Pratt Center Project

Urban Manufacturing

Brooklyn Navy Yard Study

The Brooklyn Navy Yard, a 300-acre active industrial park, is a model for sustainable industrial development and strengthening urban manufacturing.

Revitalizing American manufacturing is increasingly recognized by leaders across the political spectrum as a core economic strategy to create well-paying jobs and spur economic growth. Cities throughout the US are testing new and varied ways to advance these objectives, and NYC’s Brooklyn Navy Yard (BNY) is one such example.

The BNY is a 300-acre active industrial park that houses over 330 businesses and 5,800 employees, and supports several key industries, including film, media, arts and culture, architecture, and design. City-owned and managed by the Brooklyn Navy Yard Development Corporation (BNYDC, a nonprofit organization with a board of directors appointed by the mayor), the BNY has emerged as a successful model for urban industrial development, with an emphasis on sustainability, that other cities can evaluate and use to inform how they retain and grow industrial jobs.

In an effort to learn more about the BNY and its economic impact, and identify tangible and replicable factors that contribute to its successful functioning, Pratt Center organized an extensive research initiative. For this project, we conducted in-person interviews with board members, staff members, BNYDC executives, and elected officials for information on the history, management, current operations, and political context of the BNY. We also collected detailed information about current tenants through a survey administered over the course of several months.

From the results of our survey, we were able to collect extensive data on business tenure and location choice, employees, growth projection and business activity, and sustainability at the BNY. Our findings also demonstrate specific core elements that are fundamental to its successful functioning. These elements include: mission-driven, on-the-ground nonprofit management; public ownership; consistent City capital; the ability to reinvest surplus and leverage rent rolls; a campus setting with 24/7 entry and security; a diverse tenant base; a commitment to green development; and zoning for industrial land use, making the needs of industrial tenants the highest priority.

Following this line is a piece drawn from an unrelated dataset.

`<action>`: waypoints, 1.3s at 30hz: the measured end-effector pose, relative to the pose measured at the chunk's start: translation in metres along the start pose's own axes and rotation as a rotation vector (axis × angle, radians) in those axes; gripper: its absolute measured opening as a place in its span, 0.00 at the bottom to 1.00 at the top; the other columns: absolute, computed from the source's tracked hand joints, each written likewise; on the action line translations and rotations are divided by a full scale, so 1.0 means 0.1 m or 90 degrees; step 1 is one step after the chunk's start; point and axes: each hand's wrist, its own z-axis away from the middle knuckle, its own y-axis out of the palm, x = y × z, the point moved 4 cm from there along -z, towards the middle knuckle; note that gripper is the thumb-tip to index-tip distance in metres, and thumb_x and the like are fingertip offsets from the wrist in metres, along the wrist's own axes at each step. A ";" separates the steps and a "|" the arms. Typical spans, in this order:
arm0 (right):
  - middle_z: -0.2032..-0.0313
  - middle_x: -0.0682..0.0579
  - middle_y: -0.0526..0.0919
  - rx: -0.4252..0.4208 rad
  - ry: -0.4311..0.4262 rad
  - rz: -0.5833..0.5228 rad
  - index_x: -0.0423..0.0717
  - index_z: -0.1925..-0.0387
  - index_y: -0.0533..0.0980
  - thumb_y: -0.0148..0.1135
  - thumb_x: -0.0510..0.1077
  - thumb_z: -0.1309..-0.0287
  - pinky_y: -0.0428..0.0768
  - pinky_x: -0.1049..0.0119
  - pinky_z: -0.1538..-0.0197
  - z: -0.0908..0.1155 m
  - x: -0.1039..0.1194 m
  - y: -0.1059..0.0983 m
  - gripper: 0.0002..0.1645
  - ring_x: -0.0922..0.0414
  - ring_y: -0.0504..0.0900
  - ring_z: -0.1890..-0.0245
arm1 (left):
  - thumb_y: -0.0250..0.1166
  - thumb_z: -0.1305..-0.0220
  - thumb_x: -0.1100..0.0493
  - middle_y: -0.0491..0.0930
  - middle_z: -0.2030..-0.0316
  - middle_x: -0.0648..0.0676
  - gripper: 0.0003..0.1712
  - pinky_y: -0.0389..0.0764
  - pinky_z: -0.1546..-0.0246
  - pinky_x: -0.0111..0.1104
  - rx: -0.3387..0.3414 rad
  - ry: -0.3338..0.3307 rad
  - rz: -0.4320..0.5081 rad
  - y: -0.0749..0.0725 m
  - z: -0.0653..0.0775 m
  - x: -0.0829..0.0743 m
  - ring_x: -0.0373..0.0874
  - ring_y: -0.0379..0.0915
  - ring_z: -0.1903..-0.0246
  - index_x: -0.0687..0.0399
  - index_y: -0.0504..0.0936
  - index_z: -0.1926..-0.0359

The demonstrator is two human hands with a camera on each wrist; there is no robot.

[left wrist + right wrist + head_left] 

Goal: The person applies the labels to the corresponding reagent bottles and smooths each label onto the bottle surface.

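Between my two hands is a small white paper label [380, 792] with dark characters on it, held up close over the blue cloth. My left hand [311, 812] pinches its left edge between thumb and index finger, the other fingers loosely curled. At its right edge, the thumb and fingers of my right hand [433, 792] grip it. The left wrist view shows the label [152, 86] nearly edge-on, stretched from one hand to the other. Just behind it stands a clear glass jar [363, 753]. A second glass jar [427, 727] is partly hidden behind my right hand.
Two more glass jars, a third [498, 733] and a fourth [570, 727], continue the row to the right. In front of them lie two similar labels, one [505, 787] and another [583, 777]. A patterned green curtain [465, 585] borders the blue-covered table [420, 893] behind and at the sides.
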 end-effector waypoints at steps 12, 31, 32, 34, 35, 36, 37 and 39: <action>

We found that the BNY’s economic output for 2011 was $1.93 billion, and was responsible for 10,350 direct and indirect jobs and $392 million in earnings. This economic activity in turn induced another $1.96 billion in earnings and an additional 15,500 jobs. The BNY also contributes construction-related, economic impacts that vary from year to year depending on construction activity. In 2011, BNY construction activity was responsible for $100 million in economic activity, 454 direct and indirect jobs, and over $21 million in earnings. These annual impacts are expected to grow significantly in the coming years as new developments come on line, and by 2015 are expected to increase to $2.35 billion in recurring annual output; over 30,000 direct, indirect, and induced jobs; and $2.37 billion in induced additional earnings.

We also identified cities where the BNY model could be replicated. We focused specifically on Philadelphia, Chicago, and Detroit in order to showcase a range of increasing/decreasing population, geography, and existing elements of the BNY model. In addition to city-specific recommendations for these three cities, our project also offered general recommendations that governments at all levels can use when looking for ways to nurture and expand a nonprofit industrial development sector. These include establishing an “Industrial Development Fund” for nonprofit acquisition and development of industrial space; considering net leasing publicly owned industrial sites, rather than selling them outright; encouraging partnerships between for-profit and nonprofit developers; adapting traditional economic development tools such as tax credits, loan guarantees or other credit enhancements, and bonds so that developers of industrial rental space are eligible; and aligning zoning and land-use policies and infrastructure investments to advance economic development strategies.

The Brooklyn Navy Yard has been transformed from a naval shipyard to a modern industrial park fueled by a culture of innovation, entrepreneurship, and increasing sustainability. Its transformation and success not only offer a viable model for other cities to consider as a strategy to cultivate a strong, local industrial base, but are reminders of the evolving nature of manufacturing—a sector that is fundamentally linked to NYC’s most prominent and creative industries, and should be nurtured through City, State, and federal policies.